GIVEN INFORMATION
▬▬▬
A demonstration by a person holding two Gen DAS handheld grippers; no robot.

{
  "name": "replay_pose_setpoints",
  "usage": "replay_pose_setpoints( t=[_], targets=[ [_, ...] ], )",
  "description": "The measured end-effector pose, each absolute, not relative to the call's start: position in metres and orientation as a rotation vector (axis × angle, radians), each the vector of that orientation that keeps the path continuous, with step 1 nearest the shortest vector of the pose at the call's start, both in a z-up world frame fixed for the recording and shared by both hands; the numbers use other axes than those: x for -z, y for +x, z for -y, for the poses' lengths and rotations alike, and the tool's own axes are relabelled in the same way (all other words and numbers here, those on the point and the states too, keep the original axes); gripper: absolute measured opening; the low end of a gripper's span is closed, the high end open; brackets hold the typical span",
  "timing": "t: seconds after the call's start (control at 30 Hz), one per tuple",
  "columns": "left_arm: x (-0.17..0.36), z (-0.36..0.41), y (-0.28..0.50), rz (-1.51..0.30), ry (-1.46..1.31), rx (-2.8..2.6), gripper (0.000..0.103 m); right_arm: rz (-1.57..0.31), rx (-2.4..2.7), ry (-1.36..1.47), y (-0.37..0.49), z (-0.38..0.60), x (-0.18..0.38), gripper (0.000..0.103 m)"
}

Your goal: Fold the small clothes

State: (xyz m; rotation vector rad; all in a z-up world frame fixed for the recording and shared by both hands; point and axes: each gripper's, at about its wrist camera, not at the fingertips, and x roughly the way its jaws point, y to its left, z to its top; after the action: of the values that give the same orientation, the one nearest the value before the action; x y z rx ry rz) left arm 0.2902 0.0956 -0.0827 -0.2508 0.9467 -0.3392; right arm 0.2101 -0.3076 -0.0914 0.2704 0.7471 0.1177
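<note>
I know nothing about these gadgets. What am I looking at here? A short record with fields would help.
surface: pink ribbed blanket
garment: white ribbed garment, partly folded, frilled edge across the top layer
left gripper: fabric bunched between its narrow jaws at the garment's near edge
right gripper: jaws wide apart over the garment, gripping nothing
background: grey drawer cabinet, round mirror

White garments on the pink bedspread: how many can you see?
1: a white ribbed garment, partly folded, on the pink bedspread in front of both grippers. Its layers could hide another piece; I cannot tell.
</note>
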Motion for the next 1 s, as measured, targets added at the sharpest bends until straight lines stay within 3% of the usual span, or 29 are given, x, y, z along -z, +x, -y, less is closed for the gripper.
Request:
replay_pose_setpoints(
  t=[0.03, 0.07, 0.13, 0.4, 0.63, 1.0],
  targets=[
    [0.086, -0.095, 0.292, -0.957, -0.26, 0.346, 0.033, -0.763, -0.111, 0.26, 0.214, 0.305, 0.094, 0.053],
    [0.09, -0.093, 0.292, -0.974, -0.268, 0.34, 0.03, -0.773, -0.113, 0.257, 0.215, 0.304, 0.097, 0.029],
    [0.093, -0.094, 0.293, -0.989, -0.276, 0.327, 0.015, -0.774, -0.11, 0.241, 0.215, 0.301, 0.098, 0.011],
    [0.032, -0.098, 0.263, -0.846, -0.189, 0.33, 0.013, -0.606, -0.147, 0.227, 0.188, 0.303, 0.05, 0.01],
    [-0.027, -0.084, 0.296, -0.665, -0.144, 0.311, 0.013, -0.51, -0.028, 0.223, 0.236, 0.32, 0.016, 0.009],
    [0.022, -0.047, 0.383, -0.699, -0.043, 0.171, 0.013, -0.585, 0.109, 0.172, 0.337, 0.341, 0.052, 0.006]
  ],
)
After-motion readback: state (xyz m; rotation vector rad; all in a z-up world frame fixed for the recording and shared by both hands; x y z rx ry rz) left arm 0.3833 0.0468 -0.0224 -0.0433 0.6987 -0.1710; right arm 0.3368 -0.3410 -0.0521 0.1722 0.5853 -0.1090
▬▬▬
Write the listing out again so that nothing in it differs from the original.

RESULT OF THIS TASK
A demonstration by a person holding two Gen DAS handheld grippers; no robot.

{
  "name": "replay_pose_setpoints",
  "usage": "replay_pose_setpoints( t=[_], targets=[ [_, ...] ], )",
  "description": "The measured end-effector pose, each absolute, not relative to the call's start: position in metres and orientation as a rotation vector (axis × angle, radians), each the vector of that orientation that keeps the path continuous, with step 1 nearest the shortest vector of the pose at the call's start, both in a z-up world frame fixed for the recording and shared by both hands; the numbers use other axes than those: x for -z, y for +x, z for -y, for the poses' lengths and rotations alike, and the tool's own axes are relabelled in the same way (all other words and numbers here, those on the point and the states too, keep the original axes); gripper: absolute measured opening; the low end of a gripper's span is closed, the high end open; brackets hold the typical span",
  "timing": "t: seconds after the call's start (control at 30 Hz), one per tuple",
  "columns": "left_arm: x (-0.17..0.36), z (-0.36..0.41), y (-0.28..0.50), rz (-1.51..0.30), ry (-1.46..1.31), rx (-2.8..2.6), gripper (0.000..0.103 m); right_arm: rz (-1.57..0.31), rx (-2.4..2.7), ry (-1.36..1.47), y (-0.37..0.49), z (-0.38..0.60), x (-0.18..0.38), gripper (0.000..0.103 m)"
}

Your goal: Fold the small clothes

State: (xyz m; rotation vector rad; all in a z-up world frame fixed for the recording and shared by both hands; point and axes: each gripper's, at about its wrist camera, not at the fingertips, and x roughly the way its jaws point, y to its left, z to its top; after the action: of the values that give the same orientation, the one nearest the value before the action; x y z rx ry rz) left arm 0.2902 0.0956 -0.0827 -0.2508 0.9467 -0.3392; right arm 0.2101 -0.3076 -0.0914 0.2704 0.7471 0.1177
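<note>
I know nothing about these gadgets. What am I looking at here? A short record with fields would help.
surface: pink ribbed blanket
garment: white ribbed garment, partly folded, frilled edge across the top layer
left gripper: fabric bunched between its narrow jaws at the garment's near edge
right gripper: jaws wide apart over the garment, gripping nothing
background: grey drawer cabinet, round mirror

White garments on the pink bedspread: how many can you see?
1: a white ribbed garment, partly folded, on the pink bedspread in front of both grippers. Its layers could hide another piece; I cannot tell.
</note>
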Motion for the next 1 s, as measured, targets added at the sharpest bends until straight lines stay within 3% of the usual span, or 29 are given, x, y, z along -z, +x, -y, less is closed for the gripper.
Request:
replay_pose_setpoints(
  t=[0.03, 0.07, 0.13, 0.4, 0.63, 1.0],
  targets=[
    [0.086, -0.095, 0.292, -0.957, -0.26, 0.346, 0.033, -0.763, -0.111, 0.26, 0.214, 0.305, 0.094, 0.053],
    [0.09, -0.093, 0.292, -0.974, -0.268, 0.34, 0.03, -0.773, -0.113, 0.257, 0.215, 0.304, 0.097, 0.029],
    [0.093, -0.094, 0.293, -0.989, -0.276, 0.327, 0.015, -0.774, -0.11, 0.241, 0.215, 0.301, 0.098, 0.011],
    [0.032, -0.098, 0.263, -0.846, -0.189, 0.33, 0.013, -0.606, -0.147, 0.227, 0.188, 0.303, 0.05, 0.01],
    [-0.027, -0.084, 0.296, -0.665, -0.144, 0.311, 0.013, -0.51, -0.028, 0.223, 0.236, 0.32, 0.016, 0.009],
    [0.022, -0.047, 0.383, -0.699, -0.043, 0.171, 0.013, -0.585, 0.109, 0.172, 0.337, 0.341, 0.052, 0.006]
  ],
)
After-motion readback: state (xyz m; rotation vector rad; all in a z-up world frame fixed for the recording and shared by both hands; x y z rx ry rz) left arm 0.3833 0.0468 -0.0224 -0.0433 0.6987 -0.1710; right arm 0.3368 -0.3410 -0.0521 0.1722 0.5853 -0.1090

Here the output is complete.